ADOR : Quels sont les souvenirs les plus marquants de votre séjour en Roumanie en 2000 ?
David: Les voyages! Et quel meilleur moyen de découvrir ce magnifique pays que par train ou autocar?! Il faut prendre son mal en patience parfois, le temps nous l’avions, et des rencontres merveilleuses furent au rendez-vous à chaque excursion. Bucovine, Maramures, Mer Noire, Apuseni, la découverte du petit village Valea Draganului jumelé avec la petite ville où je suis né…

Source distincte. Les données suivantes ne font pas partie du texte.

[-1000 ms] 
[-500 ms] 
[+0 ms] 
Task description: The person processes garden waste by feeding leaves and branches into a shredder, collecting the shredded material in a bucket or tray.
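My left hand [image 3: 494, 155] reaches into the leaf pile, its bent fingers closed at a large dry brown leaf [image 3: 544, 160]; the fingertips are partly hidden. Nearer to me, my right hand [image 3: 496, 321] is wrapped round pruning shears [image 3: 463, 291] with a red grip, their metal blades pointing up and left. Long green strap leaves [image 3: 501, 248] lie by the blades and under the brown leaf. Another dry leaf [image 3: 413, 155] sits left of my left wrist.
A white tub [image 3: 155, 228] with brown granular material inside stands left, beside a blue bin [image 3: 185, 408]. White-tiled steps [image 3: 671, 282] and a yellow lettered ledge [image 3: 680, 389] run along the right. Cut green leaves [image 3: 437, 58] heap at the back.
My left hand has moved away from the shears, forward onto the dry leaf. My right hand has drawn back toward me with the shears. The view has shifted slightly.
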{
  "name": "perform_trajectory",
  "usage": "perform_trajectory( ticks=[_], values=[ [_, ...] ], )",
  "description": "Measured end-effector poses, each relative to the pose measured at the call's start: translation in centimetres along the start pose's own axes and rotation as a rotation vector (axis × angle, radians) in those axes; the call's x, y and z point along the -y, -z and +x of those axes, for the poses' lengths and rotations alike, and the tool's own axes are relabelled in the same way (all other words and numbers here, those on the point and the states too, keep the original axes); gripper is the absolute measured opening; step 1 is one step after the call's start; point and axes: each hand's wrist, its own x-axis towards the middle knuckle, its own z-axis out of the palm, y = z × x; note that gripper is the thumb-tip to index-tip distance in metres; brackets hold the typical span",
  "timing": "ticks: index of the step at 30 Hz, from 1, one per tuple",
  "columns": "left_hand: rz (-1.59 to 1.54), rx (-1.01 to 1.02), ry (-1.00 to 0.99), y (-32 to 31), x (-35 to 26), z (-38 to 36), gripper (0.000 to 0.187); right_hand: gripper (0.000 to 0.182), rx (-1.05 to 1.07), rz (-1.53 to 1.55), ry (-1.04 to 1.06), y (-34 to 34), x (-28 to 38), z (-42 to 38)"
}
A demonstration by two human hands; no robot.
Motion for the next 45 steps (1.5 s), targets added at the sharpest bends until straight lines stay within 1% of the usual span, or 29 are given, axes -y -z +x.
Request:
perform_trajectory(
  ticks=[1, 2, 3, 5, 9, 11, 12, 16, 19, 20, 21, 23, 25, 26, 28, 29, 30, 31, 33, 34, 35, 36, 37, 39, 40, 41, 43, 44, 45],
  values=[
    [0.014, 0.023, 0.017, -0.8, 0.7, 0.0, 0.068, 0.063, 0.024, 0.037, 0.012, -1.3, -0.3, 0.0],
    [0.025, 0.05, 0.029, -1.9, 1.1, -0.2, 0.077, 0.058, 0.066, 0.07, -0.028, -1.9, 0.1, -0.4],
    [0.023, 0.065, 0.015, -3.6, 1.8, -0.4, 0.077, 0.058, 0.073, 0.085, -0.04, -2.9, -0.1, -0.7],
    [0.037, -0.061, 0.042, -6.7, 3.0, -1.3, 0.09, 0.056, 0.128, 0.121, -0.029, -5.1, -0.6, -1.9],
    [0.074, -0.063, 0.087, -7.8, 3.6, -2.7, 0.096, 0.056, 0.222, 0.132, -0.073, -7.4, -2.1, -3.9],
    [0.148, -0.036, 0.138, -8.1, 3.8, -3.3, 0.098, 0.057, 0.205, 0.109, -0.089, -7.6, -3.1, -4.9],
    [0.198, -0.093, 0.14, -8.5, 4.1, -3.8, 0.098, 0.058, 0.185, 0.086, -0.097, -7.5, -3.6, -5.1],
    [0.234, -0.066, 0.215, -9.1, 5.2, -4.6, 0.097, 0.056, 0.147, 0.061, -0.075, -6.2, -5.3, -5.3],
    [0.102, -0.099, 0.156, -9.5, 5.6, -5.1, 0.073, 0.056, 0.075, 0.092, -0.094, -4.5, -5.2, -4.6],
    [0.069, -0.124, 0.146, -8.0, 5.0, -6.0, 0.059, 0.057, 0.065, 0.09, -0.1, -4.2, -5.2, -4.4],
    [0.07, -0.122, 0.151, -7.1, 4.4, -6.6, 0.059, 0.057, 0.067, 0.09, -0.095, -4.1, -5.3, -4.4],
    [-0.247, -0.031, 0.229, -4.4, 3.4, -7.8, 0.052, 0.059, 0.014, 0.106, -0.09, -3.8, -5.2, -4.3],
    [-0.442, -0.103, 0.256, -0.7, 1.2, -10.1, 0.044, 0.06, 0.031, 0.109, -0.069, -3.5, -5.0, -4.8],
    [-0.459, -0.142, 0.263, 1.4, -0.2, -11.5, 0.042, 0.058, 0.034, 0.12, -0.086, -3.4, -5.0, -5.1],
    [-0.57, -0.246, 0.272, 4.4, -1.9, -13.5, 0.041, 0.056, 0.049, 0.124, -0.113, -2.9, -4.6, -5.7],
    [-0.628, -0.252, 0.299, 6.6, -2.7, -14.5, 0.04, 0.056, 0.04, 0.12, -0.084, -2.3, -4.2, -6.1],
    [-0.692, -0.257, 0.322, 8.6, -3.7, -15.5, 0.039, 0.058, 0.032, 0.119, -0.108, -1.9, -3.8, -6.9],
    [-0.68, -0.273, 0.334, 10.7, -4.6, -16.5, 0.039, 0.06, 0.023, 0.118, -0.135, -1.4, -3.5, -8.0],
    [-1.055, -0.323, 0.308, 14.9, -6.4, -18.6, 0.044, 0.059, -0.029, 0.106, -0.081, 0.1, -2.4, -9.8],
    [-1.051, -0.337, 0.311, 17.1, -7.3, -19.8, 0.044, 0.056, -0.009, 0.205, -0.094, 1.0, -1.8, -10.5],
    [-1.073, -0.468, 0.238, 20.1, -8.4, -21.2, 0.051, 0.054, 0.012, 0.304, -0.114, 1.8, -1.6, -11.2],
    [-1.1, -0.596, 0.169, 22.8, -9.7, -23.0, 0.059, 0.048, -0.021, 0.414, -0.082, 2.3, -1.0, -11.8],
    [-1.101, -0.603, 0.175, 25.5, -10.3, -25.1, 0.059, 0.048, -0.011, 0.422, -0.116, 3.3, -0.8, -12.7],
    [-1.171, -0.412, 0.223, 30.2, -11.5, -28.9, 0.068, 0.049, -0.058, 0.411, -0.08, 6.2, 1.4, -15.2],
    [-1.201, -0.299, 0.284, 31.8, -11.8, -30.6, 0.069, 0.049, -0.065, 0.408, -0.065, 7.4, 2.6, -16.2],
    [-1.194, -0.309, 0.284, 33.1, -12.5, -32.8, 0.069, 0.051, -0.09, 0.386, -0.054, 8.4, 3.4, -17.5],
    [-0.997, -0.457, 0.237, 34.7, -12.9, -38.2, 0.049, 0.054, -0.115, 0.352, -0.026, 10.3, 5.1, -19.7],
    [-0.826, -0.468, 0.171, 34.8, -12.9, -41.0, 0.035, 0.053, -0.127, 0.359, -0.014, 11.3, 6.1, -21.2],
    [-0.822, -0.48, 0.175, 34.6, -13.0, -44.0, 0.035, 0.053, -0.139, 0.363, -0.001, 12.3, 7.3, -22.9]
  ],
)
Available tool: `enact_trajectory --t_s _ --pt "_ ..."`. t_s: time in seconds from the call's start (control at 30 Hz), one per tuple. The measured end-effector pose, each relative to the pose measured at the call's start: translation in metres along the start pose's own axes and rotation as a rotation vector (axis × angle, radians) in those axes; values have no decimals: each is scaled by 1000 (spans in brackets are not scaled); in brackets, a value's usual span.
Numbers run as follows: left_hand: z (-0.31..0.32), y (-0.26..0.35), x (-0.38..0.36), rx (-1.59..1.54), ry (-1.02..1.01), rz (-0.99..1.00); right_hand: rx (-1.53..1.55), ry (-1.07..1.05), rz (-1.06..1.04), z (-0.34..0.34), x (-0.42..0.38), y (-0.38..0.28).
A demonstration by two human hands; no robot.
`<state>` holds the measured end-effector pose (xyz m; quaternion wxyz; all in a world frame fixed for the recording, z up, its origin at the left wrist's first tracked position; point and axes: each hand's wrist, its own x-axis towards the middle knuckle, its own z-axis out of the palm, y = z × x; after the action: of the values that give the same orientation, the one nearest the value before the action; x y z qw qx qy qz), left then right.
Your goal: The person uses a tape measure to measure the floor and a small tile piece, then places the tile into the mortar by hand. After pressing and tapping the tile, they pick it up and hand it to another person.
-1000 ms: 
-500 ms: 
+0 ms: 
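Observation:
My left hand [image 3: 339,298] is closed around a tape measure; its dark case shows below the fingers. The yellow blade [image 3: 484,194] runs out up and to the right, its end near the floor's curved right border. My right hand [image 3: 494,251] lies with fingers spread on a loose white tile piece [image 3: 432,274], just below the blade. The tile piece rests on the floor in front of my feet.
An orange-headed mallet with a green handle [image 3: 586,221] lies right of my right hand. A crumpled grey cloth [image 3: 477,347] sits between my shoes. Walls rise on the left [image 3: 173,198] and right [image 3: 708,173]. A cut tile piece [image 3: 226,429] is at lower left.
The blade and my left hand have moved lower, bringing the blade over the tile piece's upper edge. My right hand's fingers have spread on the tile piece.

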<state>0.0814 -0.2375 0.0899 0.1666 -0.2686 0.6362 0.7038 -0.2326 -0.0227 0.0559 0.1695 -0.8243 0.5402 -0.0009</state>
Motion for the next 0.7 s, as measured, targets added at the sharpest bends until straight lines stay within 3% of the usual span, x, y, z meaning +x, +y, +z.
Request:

Je n’oublierai pas cet étudiant qui nous coupait les cheveux dans son salon de coiffure improvisé dans la cuisine de la camin (cité Universitaire). Ni ces religieuses qui nous ont accueillis, dans un petit monastère vers Alba Iulia, pour partager leur repas de Post (carême). Ni ce brave Julius qui nous a fait découvrir la magnifique région de Bucovine, ni ce bon Victor de Valea Draganului qui faisait tant de réclame sur son vin (oui, son médecin lui avait interdit toute consommation de tuica, du coup il avait trouvé la parade…).
Et que dire de cette expédition vers Albac, à proximité des monts Apuseni, magnifiques paysages qui se méritent: transport depuis Cluj dans un autocar poussif, à l’embrayage plus que grinçant et parfois franchissant certains cols en freestyle sur 3 roues, le spectacle à l’arrivée est enchanteur et nous nous mettons en route vers notre objectif, la découverte de la grotte Scărișoara; nous n’y arriverons finalement pas, en revanche notre parcours fut ponctué d’une course poursuite par des chiens de bergers (qui apparemment avaient en appétit nos petits mollets dodus) , une descente de la vallée dans une vieille bétaillère, pour finir le périple au petit marché de Gârda de Sus, à nous rassasier de mici et à nous abreuver de bières locales…

ADOR : Et quelle fut la suite pour vous après ce stage ?
David: A force de persévérance et de volonté, je suis revenu en Roumanie quelques années plus tard, pour travailler à Bucarest cette fois. Nouvelle expérience synonyme de nouvelles aventures! Noroc!